Getting a Job at Walmart is Harder than Getting into Harvard
Despite pushback from the city council, Walmart will open its first two stores in D.C. next month. But getting a job there will prove difficult since the chain received 38 applications for each job opening.
Walmart is constantly in the news as a metaphor for what’s ailing America. On Monday, it was the news that employees had set up bins to collect food for needy employees at a store in Ohio. On Tuesday morning, we were presented with a Walmart-related news item that explains why the company can get away with paying so many so poorly.
Seeking growth in the low-end of the retail market that it has largely saturated, Walmart has been trying to push into cities. Urban areas, with their unions, liberal politicians, and generally high costs for real estate, insurance, and lack of parking, were not a natural fit for the company that started in rural Arkansas and grew by planting giant boxes in rural areas and exurbs. But Walmart in recent years has made tentative inroads into close-in suburbs and the city limits of Chicago, Los Angeles, and other large population centers.
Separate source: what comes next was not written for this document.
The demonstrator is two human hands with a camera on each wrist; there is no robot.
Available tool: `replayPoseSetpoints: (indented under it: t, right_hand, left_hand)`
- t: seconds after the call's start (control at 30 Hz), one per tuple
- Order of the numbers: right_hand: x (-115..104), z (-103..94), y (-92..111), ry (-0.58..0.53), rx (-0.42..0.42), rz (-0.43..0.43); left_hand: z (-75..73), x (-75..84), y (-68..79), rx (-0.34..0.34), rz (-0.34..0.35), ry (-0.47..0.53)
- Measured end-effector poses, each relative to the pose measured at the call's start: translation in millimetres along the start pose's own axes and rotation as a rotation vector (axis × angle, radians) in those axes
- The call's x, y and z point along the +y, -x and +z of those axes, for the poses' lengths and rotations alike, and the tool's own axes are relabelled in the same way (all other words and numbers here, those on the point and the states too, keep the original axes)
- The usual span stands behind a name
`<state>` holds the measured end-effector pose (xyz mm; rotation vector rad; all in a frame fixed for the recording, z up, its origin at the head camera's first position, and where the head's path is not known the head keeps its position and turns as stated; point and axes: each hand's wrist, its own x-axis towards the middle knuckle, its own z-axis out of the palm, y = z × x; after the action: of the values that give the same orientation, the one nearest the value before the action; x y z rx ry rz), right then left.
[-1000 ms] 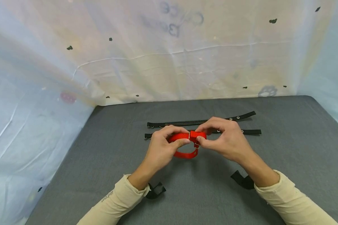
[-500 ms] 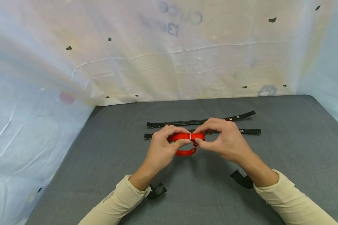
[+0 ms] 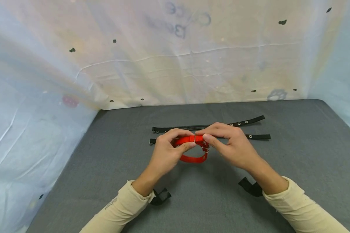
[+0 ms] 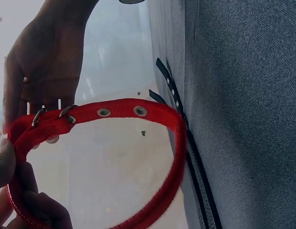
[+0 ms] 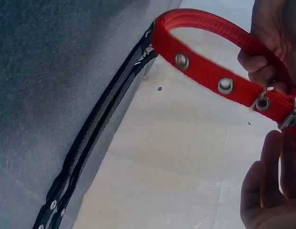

Zoning boards and city councils often throw up obstacles to expansion. Walmart has no stores in the five boroughs of Manhattan. Earlier this year, in Washington, D.C., the City Council passed a law explicitly aimed at keeping Walmart out. City Council passed a law saying certain big box retailers would have to start pay at $12.50 an hour, 50 percent higher than the District’s $8.25 minimum wage. But in September, Washington, D.C. Mayor Vincent Gray vetoed the bill.
The veto paved the way for the opening of two stores, one on H Street just north of Union Station and the other on Georgia Avenue in northern D.C. early next month. And potential employees are enthused. As NBC’s Washington, D.C. affiliate reported “the stores will hire a combined 600 associates after combing through the more than 23,000 applications it received from potential employees.” That’s stunning. Walmart received 38 applications for every opening, making the odds of an applicant getting a job at Walmart far greater than getting into Harvard. And all this competition for positions that we know do not pay all that well.
What gives? This isn’t taking place in a low-wage broken-down mill town where unemployment is high and there are few options. The Washington, D.C., metro area has been a boom town for the last 12 years, fueled by a higher level of government spending, contracting, outsourcing, and a real estate boom. The city grows ever more upscale and yuppified by the day. Richard Florida, the prescient analyst of urban revival, has called the area “a boom town of the new economy.” The D.C. metroplex has six of the richest counties in America. The unemployment rate of the Washington-Alexandria-Arlington metro area in August was 5.4 percent, significantly below the national rate. The unemployment rate in the areas of Maryland adjacent to D.C. was 5.2 percent. In the past year, the D.C. metroplex has added 33,000 jobs, or 1.1 percent of the total.
But that hides a reality in this economy. The labor market is actually several labor markets in one. And some of those markets are doing quite poorly, even in booming areas with comparatively tight labor markets. We know, for example, that in October the unemployment rate for people with bachelor’s degrees (or more) was 3.8 percent, while the unemployment rate for those whose highest level of education was completing high school was 7.3 percent, and the rate for those who hadn’t completed high school was 10.9 percent. Put another way, people who haven’t completed high school are nearly three times more likely to be out of work than those who have completed college. And people who haven’t attended college are twice as likely to be out of work as those who have completed college. Among African-Americans, the unemployment rate is 13.2 percent, while the unemployment rate for whites is 6.2 percent.
Slack in the labor market—and the continuing weakness of unions—makes it very difficult for all but the most skilled workers to negotiate higher wages. And the intense competition for positions at the lower rungs of the labor market mean companies can have their pick of candidates while offering comparatively low wages. It’s good for Walmart that the company is finally making inroads into Washington. Perhaps the new stores will help boost the chain’s stagnant domestic sales. It’s good for the 600 new hires to have jobs at a stable company. And there’s more where that came from. Walmart said it hopes to open three more stores in D.C. in coming years, which will employ another 900 people. But the fact that the chances of getting a job at Walmart are far lower than the chances of getting into Georgetown Law School highlights a continuing problem.